• **Given records**:
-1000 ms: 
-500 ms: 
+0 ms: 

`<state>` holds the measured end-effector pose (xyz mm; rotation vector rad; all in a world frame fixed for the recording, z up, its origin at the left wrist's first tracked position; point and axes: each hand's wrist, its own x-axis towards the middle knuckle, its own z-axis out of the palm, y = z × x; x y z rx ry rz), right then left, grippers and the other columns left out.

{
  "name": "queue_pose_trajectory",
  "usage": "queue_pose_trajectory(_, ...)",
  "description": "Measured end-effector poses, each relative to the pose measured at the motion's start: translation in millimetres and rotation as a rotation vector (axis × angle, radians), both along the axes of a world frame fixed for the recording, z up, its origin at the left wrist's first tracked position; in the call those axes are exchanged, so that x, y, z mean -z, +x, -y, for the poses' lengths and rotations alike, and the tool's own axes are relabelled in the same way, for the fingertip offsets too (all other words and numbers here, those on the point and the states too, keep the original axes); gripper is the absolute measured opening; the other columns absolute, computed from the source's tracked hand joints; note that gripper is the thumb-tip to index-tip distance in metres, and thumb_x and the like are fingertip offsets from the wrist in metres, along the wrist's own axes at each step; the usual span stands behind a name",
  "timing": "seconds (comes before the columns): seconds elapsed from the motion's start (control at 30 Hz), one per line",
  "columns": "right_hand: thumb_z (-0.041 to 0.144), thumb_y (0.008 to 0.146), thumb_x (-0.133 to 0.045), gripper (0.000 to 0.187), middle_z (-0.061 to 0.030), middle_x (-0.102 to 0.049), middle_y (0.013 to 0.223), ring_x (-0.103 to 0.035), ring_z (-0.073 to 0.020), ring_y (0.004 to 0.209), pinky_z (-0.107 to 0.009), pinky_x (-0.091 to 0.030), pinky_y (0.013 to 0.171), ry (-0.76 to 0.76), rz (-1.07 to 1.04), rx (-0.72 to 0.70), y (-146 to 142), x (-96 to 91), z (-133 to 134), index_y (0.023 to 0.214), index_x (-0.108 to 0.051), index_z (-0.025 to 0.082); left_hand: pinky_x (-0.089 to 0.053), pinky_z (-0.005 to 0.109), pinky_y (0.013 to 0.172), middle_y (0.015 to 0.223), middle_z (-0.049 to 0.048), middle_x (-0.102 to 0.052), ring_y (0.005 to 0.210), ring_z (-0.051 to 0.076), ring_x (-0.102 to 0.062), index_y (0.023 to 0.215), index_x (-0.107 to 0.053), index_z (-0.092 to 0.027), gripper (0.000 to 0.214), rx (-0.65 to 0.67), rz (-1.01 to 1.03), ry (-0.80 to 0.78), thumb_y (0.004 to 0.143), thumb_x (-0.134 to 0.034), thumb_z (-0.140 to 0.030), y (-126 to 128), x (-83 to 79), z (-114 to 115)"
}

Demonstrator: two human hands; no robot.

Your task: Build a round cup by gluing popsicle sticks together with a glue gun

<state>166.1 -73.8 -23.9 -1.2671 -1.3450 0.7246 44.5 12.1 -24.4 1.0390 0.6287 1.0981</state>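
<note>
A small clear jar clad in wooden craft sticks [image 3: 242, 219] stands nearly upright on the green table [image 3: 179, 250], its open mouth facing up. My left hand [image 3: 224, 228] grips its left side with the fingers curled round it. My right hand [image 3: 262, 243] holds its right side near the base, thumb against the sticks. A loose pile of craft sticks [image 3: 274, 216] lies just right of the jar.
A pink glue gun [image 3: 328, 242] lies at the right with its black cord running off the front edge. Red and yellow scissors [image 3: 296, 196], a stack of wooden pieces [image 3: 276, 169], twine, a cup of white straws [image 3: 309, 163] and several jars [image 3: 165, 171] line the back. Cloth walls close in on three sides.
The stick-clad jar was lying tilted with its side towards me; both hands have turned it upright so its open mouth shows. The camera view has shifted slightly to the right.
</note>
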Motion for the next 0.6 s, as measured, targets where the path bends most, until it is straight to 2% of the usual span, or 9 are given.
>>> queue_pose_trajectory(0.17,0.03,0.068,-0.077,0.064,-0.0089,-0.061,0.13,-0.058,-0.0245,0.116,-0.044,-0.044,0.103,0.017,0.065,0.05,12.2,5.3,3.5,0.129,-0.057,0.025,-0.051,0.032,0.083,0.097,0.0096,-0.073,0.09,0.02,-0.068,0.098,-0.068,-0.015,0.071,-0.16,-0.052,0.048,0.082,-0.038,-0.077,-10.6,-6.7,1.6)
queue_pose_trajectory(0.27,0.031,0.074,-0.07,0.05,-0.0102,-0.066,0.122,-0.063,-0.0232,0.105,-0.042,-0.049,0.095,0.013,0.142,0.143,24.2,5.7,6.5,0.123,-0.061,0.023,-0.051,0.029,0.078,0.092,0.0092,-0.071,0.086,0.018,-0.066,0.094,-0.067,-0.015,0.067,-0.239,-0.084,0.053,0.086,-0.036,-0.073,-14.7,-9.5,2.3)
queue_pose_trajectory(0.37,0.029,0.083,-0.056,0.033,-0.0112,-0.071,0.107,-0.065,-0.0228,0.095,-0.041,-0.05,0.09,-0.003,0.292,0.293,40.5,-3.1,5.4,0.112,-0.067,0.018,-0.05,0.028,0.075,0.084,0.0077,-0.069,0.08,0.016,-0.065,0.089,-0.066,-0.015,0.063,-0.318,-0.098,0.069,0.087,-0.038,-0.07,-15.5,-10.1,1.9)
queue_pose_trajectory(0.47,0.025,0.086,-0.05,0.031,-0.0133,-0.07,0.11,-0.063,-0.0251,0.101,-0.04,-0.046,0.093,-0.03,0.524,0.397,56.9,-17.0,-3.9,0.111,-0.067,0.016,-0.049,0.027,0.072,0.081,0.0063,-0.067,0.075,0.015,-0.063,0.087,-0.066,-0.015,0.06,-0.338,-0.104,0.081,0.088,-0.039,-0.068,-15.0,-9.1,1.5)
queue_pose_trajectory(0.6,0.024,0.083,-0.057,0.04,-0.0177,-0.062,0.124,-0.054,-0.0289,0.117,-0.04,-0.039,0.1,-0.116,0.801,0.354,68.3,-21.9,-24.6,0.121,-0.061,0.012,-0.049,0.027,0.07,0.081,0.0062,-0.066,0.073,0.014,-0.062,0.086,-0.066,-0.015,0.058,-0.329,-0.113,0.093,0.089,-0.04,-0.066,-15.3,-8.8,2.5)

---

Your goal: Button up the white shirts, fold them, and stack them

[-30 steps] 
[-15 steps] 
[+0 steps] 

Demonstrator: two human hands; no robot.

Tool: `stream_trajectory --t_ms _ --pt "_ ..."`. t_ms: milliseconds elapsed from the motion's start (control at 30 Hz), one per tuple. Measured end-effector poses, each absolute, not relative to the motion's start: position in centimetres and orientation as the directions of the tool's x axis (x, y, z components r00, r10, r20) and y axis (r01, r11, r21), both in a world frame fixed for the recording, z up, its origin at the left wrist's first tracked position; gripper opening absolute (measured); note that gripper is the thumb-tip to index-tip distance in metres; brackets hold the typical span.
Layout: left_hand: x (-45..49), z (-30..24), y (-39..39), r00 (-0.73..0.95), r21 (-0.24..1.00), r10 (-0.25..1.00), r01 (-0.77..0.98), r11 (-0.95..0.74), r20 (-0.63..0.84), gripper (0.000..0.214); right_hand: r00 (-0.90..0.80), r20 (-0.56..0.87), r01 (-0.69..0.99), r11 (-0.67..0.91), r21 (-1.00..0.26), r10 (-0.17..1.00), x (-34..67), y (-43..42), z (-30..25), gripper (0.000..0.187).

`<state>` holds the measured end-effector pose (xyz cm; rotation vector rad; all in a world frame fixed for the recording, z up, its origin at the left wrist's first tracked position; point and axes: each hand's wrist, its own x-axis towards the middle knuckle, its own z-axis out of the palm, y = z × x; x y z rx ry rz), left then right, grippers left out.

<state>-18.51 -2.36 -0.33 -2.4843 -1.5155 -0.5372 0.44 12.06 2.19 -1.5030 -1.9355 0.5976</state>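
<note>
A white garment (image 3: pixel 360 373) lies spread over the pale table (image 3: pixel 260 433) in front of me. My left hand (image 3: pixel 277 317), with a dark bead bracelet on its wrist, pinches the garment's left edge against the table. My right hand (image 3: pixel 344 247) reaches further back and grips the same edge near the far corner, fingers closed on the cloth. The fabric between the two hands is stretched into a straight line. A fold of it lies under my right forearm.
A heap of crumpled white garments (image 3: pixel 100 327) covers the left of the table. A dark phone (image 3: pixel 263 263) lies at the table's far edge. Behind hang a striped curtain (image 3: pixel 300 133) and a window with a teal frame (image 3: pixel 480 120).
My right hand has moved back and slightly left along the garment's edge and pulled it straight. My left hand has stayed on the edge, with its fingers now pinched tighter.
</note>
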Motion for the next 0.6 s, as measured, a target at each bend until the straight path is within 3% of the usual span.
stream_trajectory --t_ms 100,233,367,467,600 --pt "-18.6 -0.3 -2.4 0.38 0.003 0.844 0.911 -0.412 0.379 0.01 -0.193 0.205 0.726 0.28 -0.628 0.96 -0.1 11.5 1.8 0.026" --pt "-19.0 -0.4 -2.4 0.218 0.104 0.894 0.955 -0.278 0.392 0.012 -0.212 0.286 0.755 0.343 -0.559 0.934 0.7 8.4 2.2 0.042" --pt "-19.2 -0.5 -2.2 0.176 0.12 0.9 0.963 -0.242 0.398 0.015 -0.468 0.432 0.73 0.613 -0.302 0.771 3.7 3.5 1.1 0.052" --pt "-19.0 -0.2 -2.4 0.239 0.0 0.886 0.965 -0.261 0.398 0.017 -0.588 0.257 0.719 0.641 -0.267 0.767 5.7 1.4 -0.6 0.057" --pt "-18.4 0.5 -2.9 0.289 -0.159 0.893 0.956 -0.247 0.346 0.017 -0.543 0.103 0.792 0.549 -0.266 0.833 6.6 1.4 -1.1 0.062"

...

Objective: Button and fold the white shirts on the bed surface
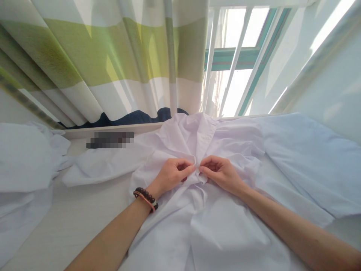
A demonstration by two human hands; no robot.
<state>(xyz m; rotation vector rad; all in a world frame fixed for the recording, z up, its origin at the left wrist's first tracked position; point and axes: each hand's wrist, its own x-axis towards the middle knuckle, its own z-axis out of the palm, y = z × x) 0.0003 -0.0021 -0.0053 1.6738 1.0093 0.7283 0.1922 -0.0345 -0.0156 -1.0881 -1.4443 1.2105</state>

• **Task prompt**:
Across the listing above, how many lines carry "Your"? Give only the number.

• **Result**:
2